10. Working Girl
Mike Nichols’ corner office fairy tale, starring Melanie Griffith as an ambitious secretary who usurps her backstabbing boss (Sigourney Weaver) when the latter is injured in a skiing accident, exemplifies the filmmaker’s sublime sense of poetic realism. From its soaring first frames of the Statue of Liberty, set to the tune of Carly Simon’s “Let the River Run,” the film is a rags-to-riches parable worthy of Preston Sturges, including a charming Harrison Ford as Griffiths’ love interest and a dolled-up Joan Cusack as the comic relief.
9. Women on the Verge of a Nervous Breakdown
Women on the Verge of a Nervous Breakdown put Spanish director Pedro Almodóvar on the international map. Part melodrama, part dark-yet-screwball comedy, the film tells the story of Pepa (Carmen Maura), whose suicide attempt is interrupted, with bizarre and hilarious consequences, Almodóvar mounting an investigation of the human, and particularly female, psyche. A rivetingly directed ensemble cast (including Antonio Banderas) and lush visual style make this film every bit as compelling as it was in 1988.
The sum total of anime cinema from the early ’90s to present day is marked by the precedent of Katsuhiro Otomo’s Akira. Adapted from the early chapters of Otomo’s landmark manga series, Akira was the most expensive animated film of its time and a cinematic benchmark that sent shockwaves throughout the industry. Taking place 31 years after after World War III was sparked by a massive explosion that engulfed the city of Tokyo, Akira is set in the sprawling metropolis of Neo-Tokyo, built on the ruins of the former and teetering precariously on the cusp of social upheaval.
7. Dead Ringers
In Dead Ringers David Cronenberg reins in the extremities of his earlier genre works into something resembling a chamber drama—except there’s always a catch with Cronenberg, and this time he almost cruely toys with the identities of identical twins, gynecologists Elliot and Beverly Mantle (very loosely based on Stewart and Cyril Marcus), played by a Jeremy Irons who is doubled on himself through black movie magic.
6. Grave of the Fireflies
Isao Takahata’s Grave of the Fireflies is the harrowing story of two children whose lives are left devastated by the 1945 firebombing of Kobe.
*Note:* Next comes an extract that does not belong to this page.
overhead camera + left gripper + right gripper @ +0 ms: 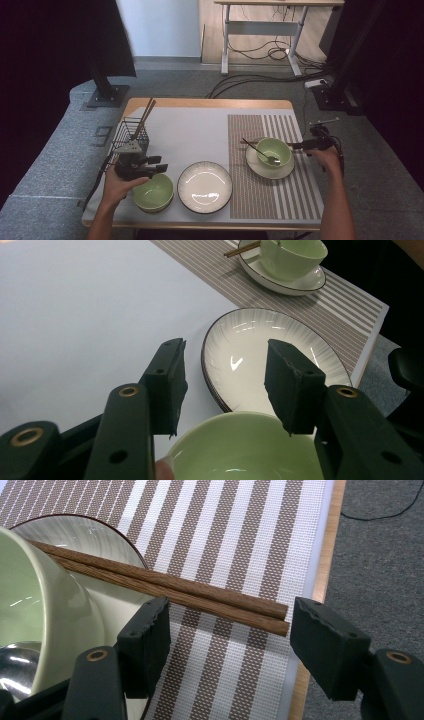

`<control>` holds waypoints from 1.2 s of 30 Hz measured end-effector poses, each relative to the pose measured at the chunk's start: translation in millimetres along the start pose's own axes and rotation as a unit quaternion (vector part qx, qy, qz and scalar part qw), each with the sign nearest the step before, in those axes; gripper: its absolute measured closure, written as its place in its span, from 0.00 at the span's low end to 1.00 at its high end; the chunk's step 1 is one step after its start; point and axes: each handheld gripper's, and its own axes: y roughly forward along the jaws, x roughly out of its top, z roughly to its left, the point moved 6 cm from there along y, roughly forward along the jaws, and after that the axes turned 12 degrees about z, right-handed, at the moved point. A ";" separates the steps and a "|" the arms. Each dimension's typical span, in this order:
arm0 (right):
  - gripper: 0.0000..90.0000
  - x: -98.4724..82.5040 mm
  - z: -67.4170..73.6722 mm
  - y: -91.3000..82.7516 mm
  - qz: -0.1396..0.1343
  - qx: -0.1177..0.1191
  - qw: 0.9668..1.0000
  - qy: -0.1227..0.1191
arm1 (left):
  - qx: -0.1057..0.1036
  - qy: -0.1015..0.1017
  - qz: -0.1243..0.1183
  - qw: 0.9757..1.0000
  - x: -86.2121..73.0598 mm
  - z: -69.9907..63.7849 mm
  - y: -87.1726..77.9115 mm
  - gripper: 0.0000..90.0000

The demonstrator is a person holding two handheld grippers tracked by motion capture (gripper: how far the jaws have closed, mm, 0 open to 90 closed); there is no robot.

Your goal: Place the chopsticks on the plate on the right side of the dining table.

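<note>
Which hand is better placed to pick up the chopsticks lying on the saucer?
Right. Its tongs stand open just behind the chopsticks' near ends on the saucer; the left tongs hover over the other green bowl, across the table.

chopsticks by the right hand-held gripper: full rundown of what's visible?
The chopsticks are a pair of dark brown, wood-grained sticks lying side by side and touching. They rest slanted across the rim of the white plate, beside the green bowl, with blunt ends out over the striped placemat. The right hand-held gripper stands open at those ends, not touching them.
</note>
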 end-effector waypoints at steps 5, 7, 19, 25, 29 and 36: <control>0.36 2.0 2.3 0.9 0.001 0.001 1.000 -0.002 | 0.000 0.000 0.000 1.000 0.0 0.1 -0.4 0.57; 0.36 2.3 2.8 1.2 0.001 0.001 1.000 -0.002 | 0.000 0.000 0.000 1.000 0.0 0.2 -0.4 0.57; 0.36 3.4 3.2 0.7 -0.001 0.000 1.000 -0.003 | 0.000 0.000 0.000 1.000 -0.1 0.1 0.1 0.57; 0.36 4.2 3.5 0.2 -0.003 0.001 1.000 -0.005 | 0.000 0.000 0.001 1.000 -0.1 0.0 0.2 0.57; 0.36 4.6 4.1 0.8 -0.002 0.001 1.000 -0.006 | 0.000 0.000 0.001 1.000 -0.1 0.2 -0.2 0.57; 0.36 5.0 3.3 -0.6 -0.006 -0.002 1.000 -0.004 | 0.001 0.000 0.001 1.000 -0.2 0.2 -0.1 0.56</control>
Adapted from the autobiographical story of Akiyuki Nosaka, the film follows Seita, a young Japanese boy forced to care for his younger sister Setsuko in the wake of a devastating Allied attack that leaves his hometown in ruins.
5. Who Framed Roger Rabbit?
Robert Zemeckis sparked a massive animation revival with this part-animated, part-live-action meta-noir, the first such hybrid to win multiple Oscars since 1964’s Mary Poppins.
4. The Vanishing
Ostensibly, The Vanishing is paint-by-numbers: Wife (Johanna ter Steege) disappears into thin air while on vacation; husband (Gene Boervets) obsesses for years afterward, his desperation written across tabloid headlines; kidnapper, Raymond Lamorne (Bernard-Pierre Donnadieu), eventually confronts the husband after seeing him on TV to give him one more chance to find out what happened to his wife; and then that ending happens, leaving a deep, unfillable hole in our stomachs.
3. Die Hard
Die Hard may be the “stickiest” film of its decade—how many best-laid plans have been derailed by running across John McTiernan’s masterful actioner on cable? As Officer John McClane and Hans Gruber, Bruce Willis and Alan Rickman, respectively, steal the show in career-defining roles, but even Henchman #10 (Asian man who eats candy bar, or Uli, to his friends) comes across more realized than most lead roles in today’s run-of-the-mill action flicks. Tightly plotted with cleverness to spare, Die Hard welcomes the scrutiny of multiple viewings without losing its humor or heart. Yippie ki-yay, indeed.
2. The Last Temptation of Christ
Three quarters of the way into The Last Temptation of Christ, for three and a half minutes—transformed into an eternity by the incessant scream-whinnying of a horse off-screen—David Bowie plays Pontius Pilate as a tired bureaucrat mildly amused by Jesus (Willem Dafoe) until the maybe-Messiah’s message of love becomes an irritating waste of time.
1. The Thin Blue Line
A little after midnight on November 28, 1976, Dallas police officers Robert Wood and Teresa Turko made a routine traffic stop for a car driving without headlights. When Wood approached the vehicle, the driver pulled a handgun and shot him five times.